A Ukrainian mother had to leave her family to save her foster children – Henry’s Club

Suddenly there was chaos in the house. They began to seal the windows to prevent the glass from breaking inside, but Oksana knew this was not enough. He had to get down in the basement. It was by no means a bomb shelter. It was never made for this. But it has to be done. There was no time to go anywhere else.

“A child started screaming,” Oksana told CNN. “I was trying to calm her down: ‘Look at me, breathe, we’re gonna seal the windows, everything’s under control. Now we need you to stop the panic and help us,'” she said. .

Tatyana, another Ukrainian woman affiliated with the SOS Children’s Village, manages to survive the war with her six foster children, without hearing about the bombing. But he had to make a terrible decision. Live in Ukraine with your family or drop and rescue your foster children.

“I have a daughter and mother in Ukraine, I am very worried, but these children need to be saved,” said Tatyana from the SOS Children’s Village in Bilgóraj, Poland, near the Ukrainian border.

“My daughter is already an adult, I asked her if she wanted to come to Poland too, but she didn’t,” he said, adding that his daughter wanted to stay to fight against the country. Russians,

Tatyana decided to raise children because she always wanted a big family. Now that family is forcibly separated.

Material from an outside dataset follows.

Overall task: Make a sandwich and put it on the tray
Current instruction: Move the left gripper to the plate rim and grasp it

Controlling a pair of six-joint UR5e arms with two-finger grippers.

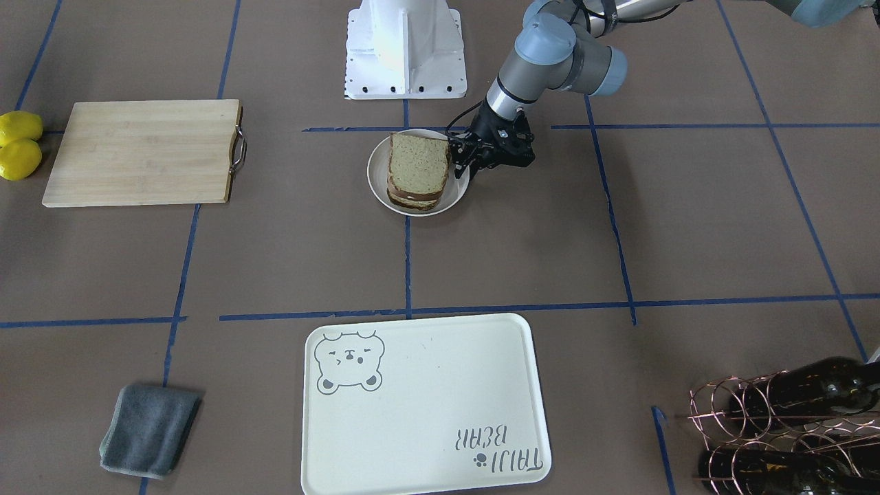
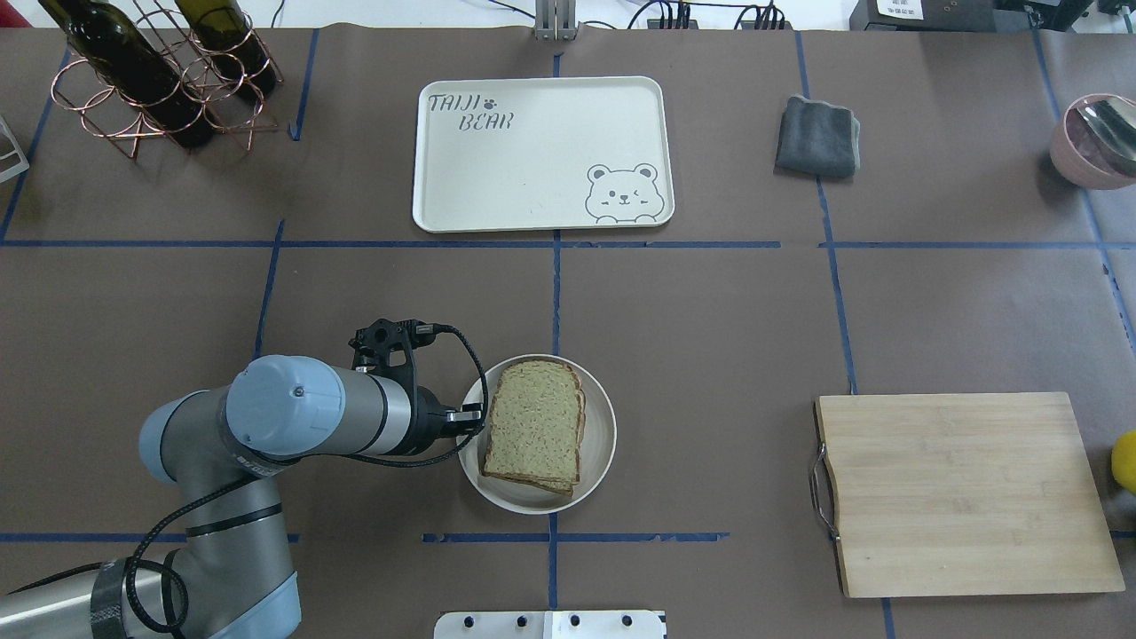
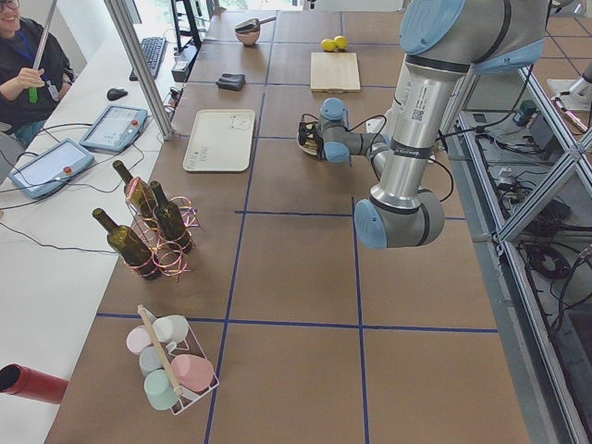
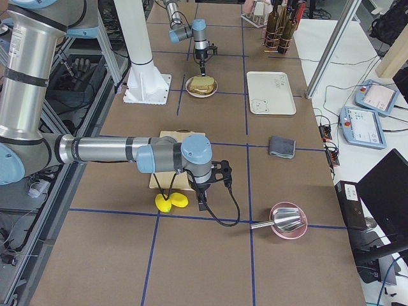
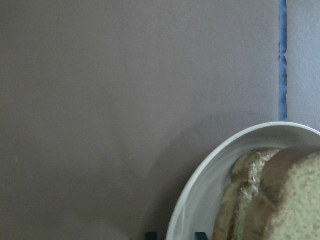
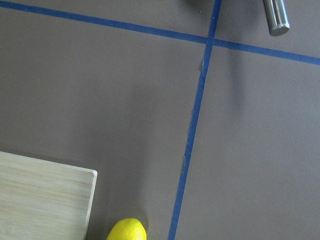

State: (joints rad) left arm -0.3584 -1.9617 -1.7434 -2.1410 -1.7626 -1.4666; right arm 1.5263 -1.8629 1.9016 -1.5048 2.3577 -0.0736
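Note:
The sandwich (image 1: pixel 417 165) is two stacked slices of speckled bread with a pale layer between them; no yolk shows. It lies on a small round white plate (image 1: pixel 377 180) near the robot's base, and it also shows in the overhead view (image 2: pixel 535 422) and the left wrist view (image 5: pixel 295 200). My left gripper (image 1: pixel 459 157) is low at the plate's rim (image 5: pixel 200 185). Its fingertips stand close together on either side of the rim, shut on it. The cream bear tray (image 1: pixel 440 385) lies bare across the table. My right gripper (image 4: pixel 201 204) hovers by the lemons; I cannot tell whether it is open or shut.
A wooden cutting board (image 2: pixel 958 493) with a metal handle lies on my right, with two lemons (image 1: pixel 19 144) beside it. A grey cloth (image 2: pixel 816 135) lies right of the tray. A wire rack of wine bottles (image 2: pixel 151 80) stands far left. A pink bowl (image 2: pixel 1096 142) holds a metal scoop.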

A girl whom Tatyana has raised since she was just a year old was with her while we were talking. Now 13, she looks calm and has a sweet smile to strangers before opening up about her feelings.

“I’m worried, scared,” she said. “I am concerned for my relatives, for all Ukrainians.”

hurt and frightened

The psychologist, Oksana, says that one of the children saw a family being shot.

The trauma of war is affecting children whose lives have already had a difficult start, said Oksana, psychologist and art therapist at SOS Children’s Village. The organization calls itself the world’s largest non-governmental organization that supports children who do not have parental care.

“Before the war, our children were physically, mentally, financially and sexually abused,” she said. “They were victims. They didn’t have a childhood.”

And now, they are refugees of war.

A total of 107 children have left the village of SOS in Ukraine for Poland, along with foster mothers known as “mother counselors”, like Tatyana. Oksana said that some fled from areas where the war had not yet reached, while others were watching it closely.

US and its allies will do more to stop Russia from bombing Ukraine hospital

“There is a girl who is coming to us, she broke free from the hell of Irpin, a city that has been leveled, and saw a family being shot before her eyes,” Oksana said. “I’m scared to imagine his condition right now.”

She escaped from the new stresses the children were facing. “They now know what explosions are, they know what a bomb shelter is. They know what it’s like to sit in that cold pit. Some are now even afraid to go to the toilet without their mother’s mentor,” he Said. “It’s just awful.”

Fear for the children she works with and the state of her country brings psychologist Oksana to tears as she talks. Children are not the only victims. Trauma does not discriminate.

But her sadness is heightened when she speaks about the man she blames for waging an unprovoked war on Ukraine: Russian President Vladimir Putin.

“Putin is the second Hitler, this is serious. If the world doesn’t stop him, there will be a third world war.”

She said the fight has already changed everything for her and her children.

“Our lives are divided before and after the war.”